In a piece this week for Forbes — “No, Apple’s Face ID is Not a ‘Secure Password’” — scientist JV Chamary takes the tech giant to task for the way Apple exec Phil Schiller laid things out at Apple’s recent event. “The chance that a random person in the population could look at your iPhone X and unlock it with their face,” Schiller said, “is about one in a million.” As Chamary notes, though, that doesn’t tell the full story when it comes to the new feature and the security of the device.

A random person, okay. But that stat doesn’t appear to speak to any vulnerabilities that a specific person — like a thief, Chamary notes — could exploit via Face ID.

And it’s not just scientists who are concerned about the security elements of the iPhone X one US Senator’s letter to Apple asks for more details about how the feature will work.

Recently Huawei posted a video on its Facebook page that seems to be mocking the new feature.

Meanwhile, the assessment from the security community so far appears to be somewhat mixed — with experts offering praise for some aspects of the new feature but also plenty of cautionary notes.

Troy Hunt, who writes about web security and similar topics, told BGR: “Face ID isn’t necessarily better or worse in terms of security. Rather, it’s different … Face ID gives consumers another choice in terms of which form of biometric authentication they use, and like Touch ID, it offers them a means of protecting their device without the usability friction of a PIN.

As for how easily fooled it will be, we’ll have to wait until it’s in the hands of testers to know for sure, but it would be very surprising if there are any easily exploitable risks found.”

For at least one member of the security community — Marc Rogers, the head of information security at Cloudflare — his reaction to Face ID? “For hackers like me, it’s game on.”

Hackers, you’ll recall, quickly broke into phones secured via Touch ID, which led to headlines like this one from The Verge: “Your phone’s biggest vulnerability is your fingerprint.” Rogers, though, contends that Face ID doesn’t need to be perfect. “It just needs to be secure enough.”

“This is why we still use locks to secure doors even though people can pick locks,” he says. “However, the jury is out with Face ID. Until people get a better grasp of how secure it is, my suggestion would be to stick to complex passwords for high-risk things.”

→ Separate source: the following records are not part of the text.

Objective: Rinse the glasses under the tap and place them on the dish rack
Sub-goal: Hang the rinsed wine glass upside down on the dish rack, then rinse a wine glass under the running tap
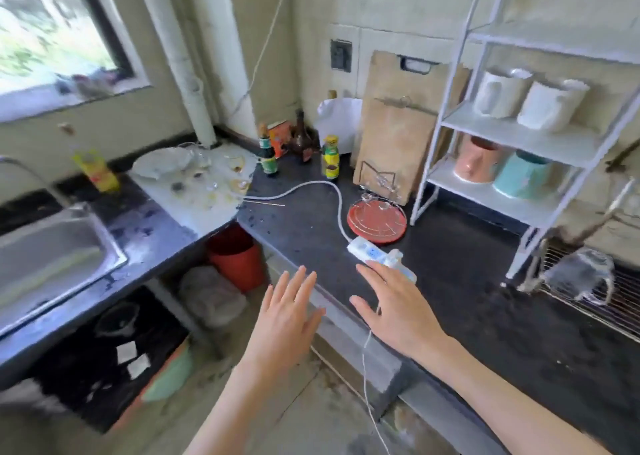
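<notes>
Left hand point(291, 311): fingers spread and straight, holding nothing, raised in front of the near edge of the dark table point(467, 281).
Right hand point(398, 311): fingers spread flat, holding nothing, above the table, fingertips over the near end of a white power strip point(372, 252).
Glasses point(221, 167): several clear ones, blurred, on the pale board at the far corner, beside a plate point(161, 165).
Sink point(45, 257): steel, at left; tap point(31, 174) arching over its far edge.
Dish rack point(599, 295): wire, at the right edge, holding one glass mug point(578, 274).
White shelf point(519, 132): far right, four cups.
Red round tray point(377, 222): far of the power strip.
</notes>
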A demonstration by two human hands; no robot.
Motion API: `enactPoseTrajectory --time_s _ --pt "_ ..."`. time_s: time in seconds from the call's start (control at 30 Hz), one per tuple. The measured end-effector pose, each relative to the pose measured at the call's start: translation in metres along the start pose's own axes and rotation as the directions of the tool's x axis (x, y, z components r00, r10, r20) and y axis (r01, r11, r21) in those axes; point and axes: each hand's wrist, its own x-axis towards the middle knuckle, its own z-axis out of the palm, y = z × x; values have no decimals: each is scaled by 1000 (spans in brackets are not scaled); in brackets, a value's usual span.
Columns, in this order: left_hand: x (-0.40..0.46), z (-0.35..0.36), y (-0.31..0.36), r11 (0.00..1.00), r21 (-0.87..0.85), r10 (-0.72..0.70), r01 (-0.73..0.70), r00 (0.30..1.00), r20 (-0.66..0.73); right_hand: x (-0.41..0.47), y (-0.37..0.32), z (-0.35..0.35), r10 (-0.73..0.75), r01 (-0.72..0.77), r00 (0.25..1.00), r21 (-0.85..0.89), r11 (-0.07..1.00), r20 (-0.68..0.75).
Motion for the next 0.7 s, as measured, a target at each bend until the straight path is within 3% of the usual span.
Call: enactPoseTrajectory --time_s 0.13,0.3,0.47,0.7 --pt "-28 -26 -81 969 -30 -248 247 965 -86 58 -74 33 -184 181 981 51 982 56" --pt "-43 -62 -177 859 19 -502 511 851 -153 142 -159 69 -408 398 904 94 912 125" --pt "-28 -96 -253 756 59 -634 652 752 -180 231 -220 100 -544 535 823 100 839 164" --pt "1 -105 -324 673 29 -729 739 670 -142 326 -264 146 -561 550 790 117 827 248"
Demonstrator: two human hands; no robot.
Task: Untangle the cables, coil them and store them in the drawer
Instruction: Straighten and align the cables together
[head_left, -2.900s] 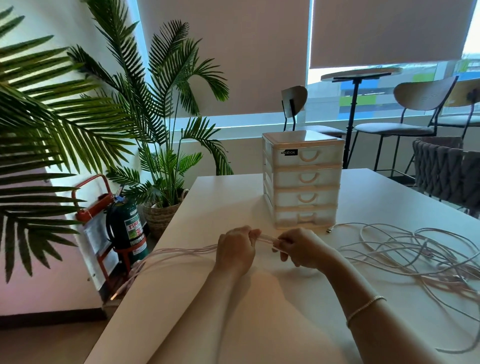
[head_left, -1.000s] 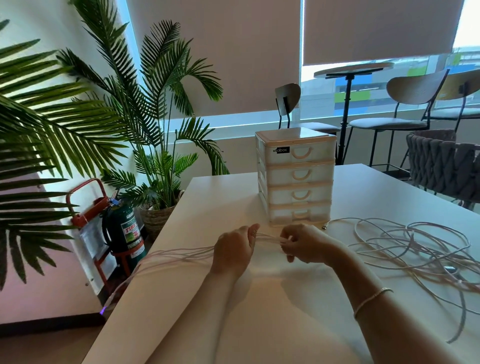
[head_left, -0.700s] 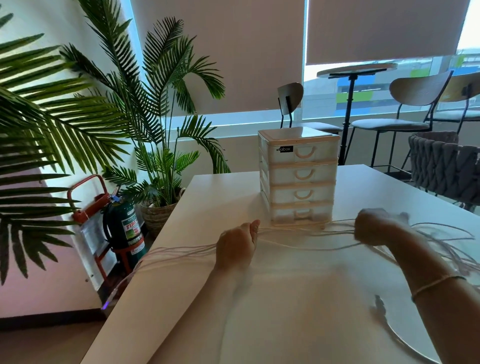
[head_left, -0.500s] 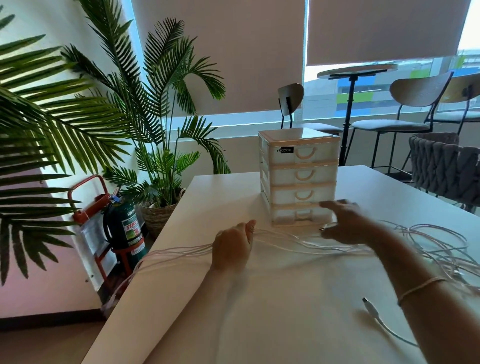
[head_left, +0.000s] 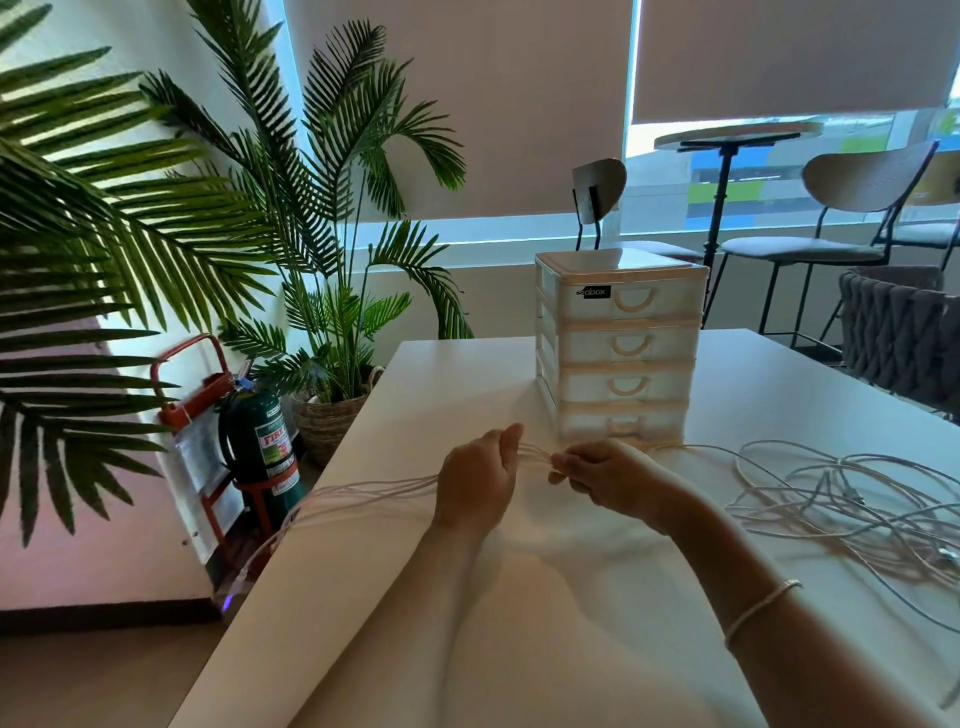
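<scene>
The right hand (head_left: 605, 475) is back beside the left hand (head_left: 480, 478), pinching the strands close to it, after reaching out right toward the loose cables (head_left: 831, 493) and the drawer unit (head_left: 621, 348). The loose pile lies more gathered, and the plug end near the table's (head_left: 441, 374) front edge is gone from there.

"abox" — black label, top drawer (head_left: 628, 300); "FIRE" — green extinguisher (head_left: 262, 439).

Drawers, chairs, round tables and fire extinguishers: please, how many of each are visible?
Drawers, in the white unit: 4
Chairs by the window: 3
Round tables: 1
Fire extinguishers: 1
Total: 9
</scene>
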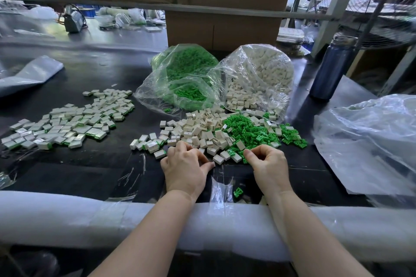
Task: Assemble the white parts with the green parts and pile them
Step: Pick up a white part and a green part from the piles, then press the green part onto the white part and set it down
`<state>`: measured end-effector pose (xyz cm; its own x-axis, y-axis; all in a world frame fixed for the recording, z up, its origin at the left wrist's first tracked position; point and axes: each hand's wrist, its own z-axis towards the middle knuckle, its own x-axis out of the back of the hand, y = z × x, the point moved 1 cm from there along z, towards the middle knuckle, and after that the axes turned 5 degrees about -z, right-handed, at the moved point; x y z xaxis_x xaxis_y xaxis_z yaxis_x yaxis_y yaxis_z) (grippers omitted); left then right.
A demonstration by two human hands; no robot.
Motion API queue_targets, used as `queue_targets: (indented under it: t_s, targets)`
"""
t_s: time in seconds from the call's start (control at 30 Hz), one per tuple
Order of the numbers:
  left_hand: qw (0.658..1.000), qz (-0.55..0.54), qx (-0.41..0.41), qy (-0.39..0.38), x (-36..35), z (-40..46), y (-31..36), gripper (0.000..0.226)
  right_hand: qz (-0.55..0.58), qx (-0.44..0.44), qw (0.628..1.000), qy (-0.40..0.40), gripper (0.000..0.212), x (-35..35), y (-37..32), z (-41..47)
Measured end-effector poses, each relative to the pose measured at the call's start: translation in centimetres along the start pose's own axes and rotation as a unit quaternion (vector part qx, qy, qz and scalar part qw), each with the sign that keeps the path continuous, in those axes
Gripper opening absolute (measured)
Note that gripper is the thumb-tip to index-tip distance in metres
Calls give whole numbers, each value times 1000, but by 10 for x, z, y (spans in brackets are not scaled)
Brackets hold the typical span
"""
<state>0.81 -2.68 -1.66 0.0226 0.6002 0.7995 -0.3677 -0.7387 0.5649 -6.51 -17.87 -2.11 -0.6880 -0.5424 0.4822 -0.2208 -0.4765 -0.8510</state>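
1. I have both hands at the near edge of the loose heap on the tabletop (pixel 74 171). My left hand (pixel 183 170) has curled fingers by a white part (pixel 218 159). My right hand (pixel 267 163) is curled at the green parts (pixel 249 130). I cannot tell whether either pinches a piece.
2. To do this well, I judge I should take one white and one green piece, line up the slot, then press squarely.
3. White parts are small boxy shells; finished pieces (pixel 67 123) lie well apart on the left.
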Motion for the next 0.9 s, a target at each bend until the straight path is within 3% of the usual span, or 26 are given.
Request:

The data that the feature relies on gets fed into a machine learning model that learns about your face. Meaning, according to Rogers, it should be able to compensate for changes like facial hair, for example.

Apple keeps data about your face on the device and doesn’t send it to the cloud.

Face ID also uses eye detection to make sure that it’s a live, alert human and not someone faking it with a model or picture.

Apple has also added a duress feature where if you press the power button five times, the phone clears its “secrets” preventing Face ID or Touch ID from unlocking the phone. “This,” he said, “is great.

Rogers: “This is form before function. Touch ID was a great design, because it uses a process that fits into your normal usage.

What’s more natural than touching the home button? Taking a selfie in the grocery line or sitting in a restaurant feels awkward and unnatural.

People avoid using things that are awkward or extra work. This is why before Touch ID, less than one in five even had a pin on their device.”

Moreover, he says, Apple did not do this (Face ID) to improve security. “They did this because they couldn’t find an acceptable way to put the Touch ID sensor into the new screen without interfering with their design goals.”

Apple’s duress feature is untested in court.

Your face is your most exposed “credential.” And “it’s not clear yet if this biometric can be ‘secure enough’ for high risk tasks like unlocking password managers or accessing your bank.”